§ **PROBLEM DESCRIPTION**
Copy out each line of the listing below in which the string "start" occurs.

§ **SOURCE INFORMATION**
.....

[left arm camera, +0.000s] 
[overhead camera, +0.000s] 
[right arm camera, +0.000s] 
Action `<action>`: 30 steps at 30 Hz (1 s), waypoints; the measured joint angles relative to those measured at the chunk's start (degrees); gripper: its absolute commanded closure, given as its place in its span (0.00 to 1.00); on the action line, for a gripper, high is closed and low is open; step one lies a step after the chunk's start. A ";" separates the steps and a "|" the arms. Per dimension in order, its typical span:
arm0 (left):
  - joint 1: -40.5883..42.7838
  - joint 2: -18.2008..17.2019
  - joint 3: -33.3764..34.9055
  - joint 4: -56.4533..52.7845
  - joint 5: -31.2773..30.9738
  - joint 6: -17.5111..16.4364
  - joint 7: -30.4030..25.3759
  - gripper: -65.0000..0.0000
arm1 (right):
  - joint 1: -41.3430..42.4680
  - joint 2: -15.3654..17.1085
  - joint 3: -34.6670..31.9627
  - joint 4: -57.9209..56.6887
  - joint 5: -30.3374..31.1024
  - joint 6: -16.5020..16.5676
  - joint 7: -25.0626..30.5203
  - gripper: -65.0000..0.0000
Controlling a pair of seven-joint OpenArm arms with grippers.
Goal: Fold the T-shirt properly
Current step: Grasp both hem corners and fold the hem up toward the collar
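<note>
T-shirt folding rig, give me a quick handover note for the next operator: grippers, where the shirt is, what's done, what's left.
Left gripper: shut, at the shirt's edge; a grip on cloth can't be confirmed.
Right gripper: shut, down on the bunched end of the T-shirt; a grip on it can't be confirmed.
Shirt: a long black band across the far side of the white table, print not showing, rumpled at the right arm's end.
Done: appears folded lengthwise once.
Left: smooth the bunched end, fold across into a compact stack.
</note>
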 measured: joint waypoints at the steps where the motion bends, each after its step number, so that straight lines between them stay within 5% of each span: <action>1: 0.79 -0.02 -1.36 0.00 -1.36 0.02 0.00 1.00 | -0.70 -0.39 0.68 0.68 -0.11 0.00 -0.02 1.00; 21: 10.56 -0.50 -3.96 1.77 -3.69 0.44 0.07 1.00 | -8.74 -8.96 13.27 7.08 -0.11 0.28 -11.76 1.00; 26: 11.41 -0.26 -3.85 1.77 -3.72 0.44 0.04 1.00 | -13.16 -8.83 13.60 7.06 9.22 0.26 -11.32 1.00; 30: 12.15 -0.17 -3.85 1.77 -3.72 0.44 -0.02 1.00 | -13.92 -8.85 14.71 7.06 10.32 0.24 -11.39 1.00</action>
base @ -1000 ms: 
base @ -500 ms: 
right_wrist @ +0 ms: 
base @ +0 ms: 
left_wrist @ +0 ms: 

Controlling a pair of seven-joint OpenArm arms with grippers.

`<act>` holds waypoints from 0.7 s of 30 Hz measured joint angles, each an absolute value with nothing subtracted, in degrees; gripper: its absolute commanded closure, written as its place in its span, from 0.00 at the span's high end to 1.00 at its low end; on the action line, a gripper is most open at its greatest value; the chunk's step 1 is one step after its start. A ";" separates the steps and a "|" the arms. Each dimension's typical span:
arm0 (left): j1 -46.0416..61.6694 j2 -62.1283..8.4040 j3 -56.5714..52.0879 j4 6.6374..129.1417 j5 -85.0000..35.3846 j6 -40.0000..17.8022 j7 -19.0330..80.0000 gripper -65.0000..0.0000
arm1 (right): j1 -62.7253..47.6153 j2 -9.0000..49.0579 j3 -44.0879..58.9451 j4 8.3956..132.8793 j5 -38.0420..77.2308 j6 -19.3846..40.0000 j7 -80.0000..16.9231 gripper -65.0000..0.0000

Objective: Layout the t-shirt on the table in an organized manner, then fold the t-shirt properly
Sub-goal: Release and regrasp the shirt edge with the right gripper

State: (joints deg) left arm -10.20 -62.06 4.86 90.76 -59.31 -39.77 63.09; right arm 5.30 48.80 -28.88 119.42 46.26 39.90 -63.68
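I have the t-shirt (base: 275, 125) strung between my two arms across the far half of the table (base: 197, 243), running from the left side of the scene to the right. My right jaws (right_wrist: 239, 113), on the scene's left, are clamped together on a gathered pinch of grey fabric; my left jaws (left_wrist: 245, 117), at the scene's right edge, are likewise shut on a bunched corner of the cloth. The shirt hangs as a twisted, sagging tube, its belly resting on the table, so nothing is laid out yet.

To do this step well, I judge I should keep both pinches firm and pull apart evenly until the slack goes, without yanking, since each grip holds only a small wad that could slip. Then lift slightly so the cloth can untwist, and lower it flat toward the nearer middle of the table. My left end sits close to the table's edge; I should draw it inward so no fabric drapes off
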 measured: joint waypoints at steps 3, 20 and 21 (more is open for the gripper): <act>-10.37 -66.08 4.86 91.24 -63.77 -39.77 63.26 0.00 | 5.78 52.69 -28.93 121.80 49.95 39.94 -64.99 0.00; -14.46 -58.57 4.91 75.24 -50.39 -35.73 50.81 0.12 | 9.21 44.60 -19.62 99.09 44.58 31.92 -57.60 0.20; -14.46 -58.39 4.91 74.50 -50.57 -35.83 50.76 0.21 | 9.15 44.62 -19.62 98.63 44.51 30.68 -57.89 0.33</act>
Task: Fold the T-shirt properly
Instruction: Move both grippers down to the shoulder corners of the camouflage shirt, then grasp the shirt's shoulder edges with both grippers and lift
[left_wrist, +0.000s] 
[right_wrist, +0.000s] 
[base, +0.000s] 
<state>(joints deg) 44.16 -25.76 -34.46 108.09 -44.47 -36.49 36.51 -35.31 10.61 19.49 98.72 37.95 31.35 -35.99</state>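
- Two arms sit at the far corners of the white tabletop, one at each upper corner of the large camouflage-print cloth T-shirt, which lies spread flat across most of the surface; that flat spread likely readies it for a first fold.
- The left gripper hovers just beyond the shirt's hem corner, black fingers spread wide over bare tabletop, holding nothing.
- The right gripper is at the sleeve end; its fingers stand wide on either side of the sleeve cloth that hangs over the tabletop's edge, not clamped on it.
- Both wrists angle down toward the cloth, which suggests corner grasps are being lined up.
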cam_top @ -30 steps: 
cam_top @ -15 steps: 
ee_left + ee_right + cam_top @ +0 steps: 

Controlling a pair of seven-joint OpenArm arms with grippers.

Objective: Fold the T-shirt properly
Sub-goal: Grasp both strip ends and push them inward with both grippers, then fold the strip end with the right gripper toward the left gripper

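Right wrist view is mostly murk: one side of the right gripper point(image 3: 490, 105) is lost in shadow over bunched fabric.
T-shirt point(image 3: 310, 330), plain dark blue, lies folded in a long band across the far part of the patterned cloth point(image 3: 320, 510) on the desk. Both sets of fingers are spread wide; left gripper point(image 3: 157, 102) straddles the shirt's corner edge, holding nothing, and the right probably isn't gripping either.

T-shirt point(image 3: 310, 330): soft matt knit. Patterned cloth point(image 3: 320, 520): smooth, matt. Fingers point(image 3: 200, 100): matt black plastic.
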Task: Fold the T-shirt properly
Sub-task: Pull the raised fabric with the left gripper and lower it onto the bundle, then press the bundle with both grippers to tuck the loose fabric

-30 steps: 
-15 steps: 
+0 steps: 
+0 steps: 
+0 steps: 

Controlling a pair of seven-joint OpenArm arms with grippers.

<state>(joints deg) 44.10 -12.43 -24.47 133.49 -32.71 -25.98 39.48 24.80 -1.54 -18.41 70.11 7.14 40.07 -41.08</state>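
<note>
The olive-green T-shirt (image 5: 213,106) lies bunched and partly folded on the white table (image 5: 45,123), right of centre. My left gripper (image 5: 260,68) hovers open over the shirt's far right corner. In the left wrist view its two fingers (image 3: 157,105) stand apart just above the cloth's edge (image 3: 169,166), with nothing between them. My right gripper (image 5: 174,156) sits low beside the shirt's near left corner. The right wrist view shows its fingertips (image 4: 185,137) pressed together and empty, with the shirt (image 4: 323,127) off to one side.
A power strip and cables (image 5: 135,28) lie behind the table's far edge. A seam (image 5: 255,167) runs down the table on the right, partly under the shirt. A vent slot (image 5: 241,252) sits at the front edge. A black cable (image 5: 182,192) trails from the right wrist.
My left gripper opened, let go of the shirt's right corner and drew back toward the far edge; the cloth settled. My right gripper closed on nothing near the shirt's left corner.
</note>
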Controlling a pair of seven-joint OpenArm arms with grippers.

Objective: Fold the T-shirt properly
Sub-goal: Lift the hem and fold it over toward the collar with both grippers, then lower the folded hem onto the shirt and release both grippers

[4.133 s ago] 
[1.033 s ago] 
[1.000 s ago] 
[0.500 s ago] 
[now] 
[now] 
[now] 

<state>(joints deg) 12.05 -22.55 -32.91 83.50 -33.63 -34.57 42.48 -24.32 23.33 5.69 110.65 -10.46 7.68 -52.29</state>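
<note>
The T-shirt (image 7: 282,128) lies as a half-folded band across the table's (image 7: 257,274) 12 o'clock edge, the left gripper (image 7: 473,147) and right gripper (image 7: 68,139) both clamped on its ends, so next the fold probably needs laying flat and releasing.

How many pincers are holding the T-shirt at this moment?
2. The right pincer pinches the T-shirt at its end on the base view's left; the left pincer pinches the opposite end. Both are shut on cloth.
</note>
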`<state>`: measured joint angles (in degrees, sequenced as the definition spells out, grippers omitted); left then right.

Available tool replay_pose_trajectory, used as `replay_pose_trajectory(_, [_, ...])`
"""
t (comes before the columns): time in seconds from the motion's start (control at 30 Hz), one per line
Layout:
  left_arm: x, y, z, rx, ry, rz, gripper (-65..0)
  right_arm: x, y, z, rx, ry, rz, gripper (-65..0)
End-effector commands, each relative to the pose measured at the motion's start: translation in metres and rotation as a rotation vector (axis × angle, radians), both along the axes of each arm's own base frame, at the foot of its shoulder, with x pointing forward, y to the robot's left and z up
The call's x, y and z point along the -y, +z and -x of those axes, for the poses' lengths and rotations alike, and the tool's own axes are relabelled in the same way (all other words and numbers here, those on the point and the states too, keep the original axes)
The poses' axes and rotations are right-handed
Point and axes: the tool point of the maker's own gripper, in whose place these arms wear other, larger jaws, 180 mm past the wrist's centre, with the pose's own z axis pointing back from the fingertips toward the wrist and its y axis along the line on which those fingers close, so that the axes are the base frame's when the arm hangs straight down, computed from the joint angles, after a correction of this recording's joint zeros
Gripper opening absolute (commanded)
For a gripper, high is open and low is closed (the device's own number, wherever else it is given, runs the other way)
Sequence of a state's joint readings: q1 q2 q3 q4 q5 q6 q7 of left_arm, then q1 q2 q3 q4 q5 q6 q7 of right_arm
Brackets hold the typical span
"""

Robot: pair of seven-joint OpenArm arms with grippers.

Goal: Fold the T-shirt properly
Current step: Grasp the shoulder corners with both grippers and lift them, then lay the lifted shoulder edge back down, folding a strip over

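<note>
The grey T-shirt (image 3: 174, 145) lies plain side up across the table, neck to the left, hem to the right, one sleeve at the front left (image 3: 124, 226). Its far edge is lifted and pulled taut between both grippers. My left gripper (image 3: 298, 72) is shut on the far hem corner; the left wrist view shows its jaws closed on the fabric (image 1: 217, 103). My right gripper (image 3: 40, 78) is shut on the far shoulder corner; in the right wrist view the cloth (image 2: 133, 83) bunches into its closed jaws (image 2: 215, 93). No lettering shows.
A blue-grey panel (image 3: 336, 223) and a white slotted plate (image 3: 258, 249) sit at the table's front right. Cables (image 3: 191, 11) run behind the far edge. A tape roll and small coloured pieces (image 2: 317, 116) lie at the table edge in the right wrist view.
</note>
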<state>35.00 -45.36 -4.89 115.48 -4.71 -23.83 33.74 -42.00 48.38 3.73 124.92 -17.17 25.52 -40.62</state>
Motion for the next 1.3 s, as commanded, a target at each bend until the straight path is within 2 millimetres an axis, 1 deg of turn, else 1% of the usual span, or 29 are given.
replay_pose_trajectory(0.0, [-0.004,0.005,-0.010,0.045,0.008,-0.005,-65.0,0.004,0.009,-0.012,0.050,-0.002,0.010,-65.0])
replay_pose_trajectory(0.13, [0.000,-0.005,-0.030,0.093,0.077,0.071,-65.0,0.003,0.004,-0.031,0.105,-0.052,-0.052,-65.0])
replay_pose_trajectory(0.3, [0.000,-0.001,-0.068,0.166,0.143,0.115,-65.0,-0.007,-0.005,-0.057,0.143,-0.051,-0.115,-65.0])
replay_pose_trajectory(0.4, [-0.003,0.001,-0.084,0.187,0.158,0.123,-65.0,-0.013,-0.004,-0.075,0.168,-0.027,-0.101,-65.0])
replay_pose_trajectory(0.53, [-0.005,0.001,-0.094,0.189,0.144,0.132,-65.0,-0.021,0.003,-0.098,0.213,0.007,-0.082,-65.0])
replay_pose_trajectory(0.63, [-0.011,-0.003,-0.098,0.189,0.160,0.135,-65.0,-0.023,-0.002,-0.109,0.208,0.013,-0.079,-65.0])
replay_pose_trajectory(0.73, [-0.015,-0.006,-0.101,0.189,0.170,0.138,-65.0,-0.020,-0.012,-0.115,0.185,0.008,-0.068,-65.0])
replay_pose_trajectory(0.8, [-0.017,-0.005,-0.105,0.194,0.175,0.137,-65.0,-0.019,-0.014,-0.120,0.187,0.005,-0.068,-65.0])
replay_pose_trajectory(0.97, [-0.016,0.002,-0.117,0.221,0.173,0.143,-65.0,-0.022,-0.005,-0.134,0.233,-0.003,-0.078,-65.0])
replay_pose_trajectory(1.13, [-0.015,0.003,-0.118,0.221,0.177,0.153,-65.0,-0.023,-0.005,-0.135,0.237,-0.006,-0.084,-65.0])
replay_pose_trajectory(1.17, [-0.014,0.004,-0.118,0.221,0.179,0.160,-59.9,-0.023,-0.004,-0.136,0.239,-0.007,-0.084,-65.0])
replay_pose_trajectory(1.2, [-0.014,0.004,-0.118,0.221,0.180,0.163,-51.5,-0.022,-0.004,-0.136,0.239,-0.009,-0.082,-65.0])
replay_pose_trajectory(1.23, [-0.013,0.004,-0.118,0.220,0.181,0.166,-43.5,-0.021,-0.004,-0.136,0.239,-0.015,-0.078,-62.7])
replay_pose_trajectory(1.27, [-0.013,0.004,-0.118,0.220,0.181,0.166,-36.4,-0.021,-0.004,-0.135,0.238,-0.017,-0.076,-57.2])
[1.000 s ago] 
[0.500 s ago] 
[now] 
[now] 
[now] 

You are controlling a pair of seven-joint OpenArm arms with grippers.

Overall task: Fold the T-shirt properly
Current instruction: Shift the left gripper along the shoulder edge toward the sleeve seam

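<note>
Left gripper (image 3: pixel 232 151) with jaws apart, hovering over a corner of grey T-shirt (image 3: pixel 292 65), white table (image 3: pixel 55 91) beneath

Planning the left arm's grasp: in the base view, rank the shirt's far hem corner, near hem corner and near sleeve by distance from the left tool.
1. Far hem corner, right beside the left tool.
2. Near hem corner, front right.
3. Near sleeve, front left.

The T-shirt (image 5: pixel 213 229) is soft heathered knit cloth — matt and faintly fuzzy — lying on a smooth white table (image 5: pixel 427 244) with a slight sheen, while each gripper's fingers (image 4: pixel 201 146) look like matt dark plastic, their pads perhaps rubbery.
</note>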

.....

§ **TASK OUTPUT**
Action `<action>`: 30 steps at 30 Hz (1 s), waypoints; the measured joint angles relative to those measured at the chunk's start (degrees); gripper: its absolute commanded closure, given as its place in its span (0.00 to 1.00); on the action line, for a gripper, high is closed and low is open; step one lies a step after the chunk's start. A ";" separates the steps and a "|" the arms. Per dimension in order, its typical span:
`<act>` holds waypoints from 0.7 s of 30 Hz measured joint angles, each an absolute value with nothing subtracted, in degrees; gripper: its absolute commanded closure, written as its place in its span, from 0.00 at the span's high end to 1.00 at its low end; on the action line, a gripper is most open at its greatest value; the chunk's step 1 is one step after its start. A ";" separates the steps and a "|" the arms. Each dimension's typical span:
t (comes before the columns): time in seconds from the motion's start (control at 30 Hz), one per line
End-effector commands, each relative to the pose measured at the motion's start: translation in metres and rotation as a rotation vector (axis × angle, radians), both along the axes of each arm's own base frame, at the foot of its shoulder, with x pointing forward, y to the robot's left and z up

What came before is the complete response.